MixGRPO: Unlocking Flow-Based GRPO Efficiency with Mixed ODE-SDE

¹Hunyuan, Tencent ²School of Computer Science, Peking University ³Computer Center, Peking University

Pre-experiments

Figure 1: Performance comparison for different numbers of denoising steps optimized. The performance improvement of DanceGRPO relies on more steps optimized. MixGRPO achieves optimal performance while requiring only 4 steps.
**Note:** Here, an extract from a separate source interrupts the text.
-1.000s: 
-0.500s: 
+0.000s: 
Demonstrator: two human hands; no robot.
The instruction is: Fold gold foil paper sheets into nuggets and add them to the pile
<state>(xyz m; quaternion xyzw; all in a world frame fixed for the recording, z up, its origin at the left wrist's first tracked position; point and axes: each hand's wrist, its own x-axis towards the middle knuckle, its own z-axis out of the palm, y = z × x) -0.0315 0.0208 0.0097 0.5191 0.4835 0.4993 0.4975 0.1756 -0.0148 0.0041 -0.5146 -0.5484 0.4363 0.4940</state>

Figure 2:Visualization of t-SNE for images sampled with different strategies. Employing SDE sampling in the early stages of the denoising process results in a more discrete data distribution.

Abstract

Although GRPO substantially enhances flow matching models in human preference alignment of image generation, methods such as FlowGRPO still exhibit inefficiency due to the necessity of sampling and optimizing over all denoising steps specified by the Markov Decision Process (MDP). In this paper, we propose MixGRPO, a novel framework that leverages the flexibility of mixed sampling strategies through the integration of stochastic differential equations (SDE) and ordinary differential equations (ODE). This streamlines the optimization process within the MDP to improve efficiency and boost performance. Specifically, MixGRPO introduces a sliding window mechanism, using SDE sampling and GRPO-guided optimization only within the window, while applying ODE sampling outside. This design confines sampling randomness to the time-steps within the window, thereby reducing the optimization overhead, and allowing for more focused gradient updates to accelerate convergence. Additionally, as time-steps beyond the sliding window are not involved in optimization, higher-order solvers are supported for sampling. So we present a faster variant, termed MixGRPO-Flash, which further improves training efficiency while achieving comparable performance. MixGRPO exhibits substantial gains across multiple dimensions of human preference alignment, outperforming DanceGRPO in both effectiveness and efficiency, with nearly 50% lower training time. Notably, MixGRPO-Flash further reduces training time by 71%. Codes and models are available at MixGRPO.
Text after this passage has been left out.